いつも、気が付いたときには、何もかもが取り返しのつかないことになっていた。
両親の死も。リリーとセブルスの別離も。
気付いたときには、手遅れだった。
「俺が世界で一番後悔したのはさ、やっぱりまぁ、ジェームズとリリーが死んだときなんだよ」
シリウスは静かに言った。
ぼくは伏せていた目を上げる。
「あのとき、『秘密の守人』にピーターを推薦しなかったら。ピーターの真意に気付けていたら。ピーターの裏切りに、気付けていたら。兆候は、確かにあったはずなのに……あいつの心の闇に、気付いてやれていたら。あいつの本性を知っていたら。……ヴォルデモートなんかに縋るよりも強く、俺たちが、ピーターの心を掴んでいれば」
「…………」
「何度も、あの日の夢を見る。ハロウィーンのあの夜のことを。……家が、壊れていて。ジェームズが、リリーが、死んでいて。なのにどうして、俺はこうして生きているのかって。あの絶望を、何度も何度も、夢で突きつけられるんだ……忘れるなって言われてるのかな、ジェームズに。
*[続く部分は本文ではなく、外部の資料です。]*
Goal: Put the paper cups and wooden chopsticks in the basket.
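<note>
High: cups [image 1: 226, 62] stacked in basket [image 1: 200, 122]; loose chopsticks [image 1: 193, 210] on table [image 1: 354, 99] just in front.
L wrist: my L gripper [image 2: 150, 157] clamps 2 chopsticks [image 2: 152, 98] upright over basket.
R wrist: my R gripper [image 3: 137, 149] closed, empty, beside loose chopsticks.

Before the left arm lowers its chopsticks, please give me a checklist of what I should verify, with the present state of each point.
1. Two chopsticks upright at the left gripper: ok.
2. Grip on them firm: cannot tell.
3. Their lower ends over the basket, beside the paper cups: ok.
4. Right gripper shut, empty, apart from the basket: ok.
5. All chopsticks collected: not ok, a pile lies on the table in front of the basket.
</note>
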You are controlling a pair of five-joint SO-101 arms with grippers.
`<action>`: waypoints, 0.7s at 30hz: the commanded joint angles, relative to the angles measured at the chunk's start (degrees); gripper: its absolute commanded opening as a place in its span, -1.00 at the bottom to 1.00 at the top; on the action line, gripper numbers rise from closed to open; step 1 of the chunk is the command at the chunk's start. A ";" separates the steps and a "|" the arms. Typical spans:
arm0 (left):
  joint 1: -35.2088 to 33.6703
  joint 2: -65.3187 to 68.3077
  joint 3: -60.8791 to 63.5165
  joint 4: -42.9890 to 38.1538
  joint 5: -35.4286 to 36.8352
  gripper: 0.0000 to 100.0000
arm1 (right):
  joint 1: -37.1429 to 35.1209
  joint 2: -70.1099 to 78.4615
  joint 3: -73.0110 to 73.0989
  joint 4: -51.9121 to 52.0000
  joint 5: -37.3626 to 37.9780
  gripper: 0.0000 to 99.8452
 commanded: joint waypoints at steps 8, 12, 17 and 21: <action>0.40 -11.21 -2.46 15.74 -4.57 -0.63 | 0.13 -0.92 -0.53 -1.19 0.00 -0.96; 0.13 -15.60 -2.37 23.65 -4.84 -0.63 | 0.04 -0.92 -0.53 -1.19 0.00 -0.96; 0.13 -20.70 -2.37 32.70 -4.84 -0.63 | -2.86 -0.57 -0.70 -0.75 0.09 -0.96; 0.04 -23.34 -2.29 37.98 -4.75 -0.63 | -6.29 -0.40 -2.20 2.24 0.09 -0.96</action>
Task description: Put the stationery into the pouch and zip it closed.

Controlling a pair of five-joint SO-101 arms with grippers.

忘れた試しなんて、いっぺんもないのに」
グシャッと、シリウスは髪を掻き上げた。
眼差しは、遠く虚ろだった。
「君に、秋に杖を向けられて、杖を折られて、アズカバンに送られて……正直、ホッとしたんだ。俺の罪を償う術が、ここにあったんだって。
アズカバンで過ごすことが、俺の贖罪の証となるのなら。ジェームズとリリーが、不甲斐ない俺を、それで許してくれるのなら。俺は、なんだってするよ」
分かるよ、シリウス。
昏い瞳が、言葉を紡ぐ。
「どうして、俺は生きているんだ。親友一人守れなくて、どうして俺はのうのうと生きているんだ。こんなところに閉じ込められて、俺は生きている価値があるのか?
……この家は、嫌なことばかり思い出す。父も、母も、レギュラスも死んでしまった。どうして俺は、生きているんだろう。まだ、ジェームズとリリーに償わなきゃいけないのかな」
シリウスが、そっとぼくに手を伸ばした。
一瞬後、強い力で抱きしめられる。
「……ハリーを見ていると、不思議な気分になる。ジェームズと重ねてはいけないと分かっているのに、重ねてしまう。ジェームズの言動を期待しては、一人失望してしまう。ハリーはジェームズじゃないのに。ジェームズは、もうここにはいないのに」
震える息が、耳元で鳴る。
「あの二人の元に行きたいと。そう願うことは、間違っているのかな」
その言葉に否定を返すことは、ぼくには出来なかった。
だって。
幣原も、同じことを思っているだろうことは、間違いなかったから。
だから。
「……ハリーのために、生きてよ。シリウス」
ぼくの言葉に、シリウスが小さく息を呑んだ。
シリウスの髪に、くしゃりと触れる。
幣原秋として、言葉を返した。
「ぼくも、ハリーのために、生きるから」
背後に佇む、大きなクリスマスツリーのイルミネーションは、無機質にチカチカと光っていた。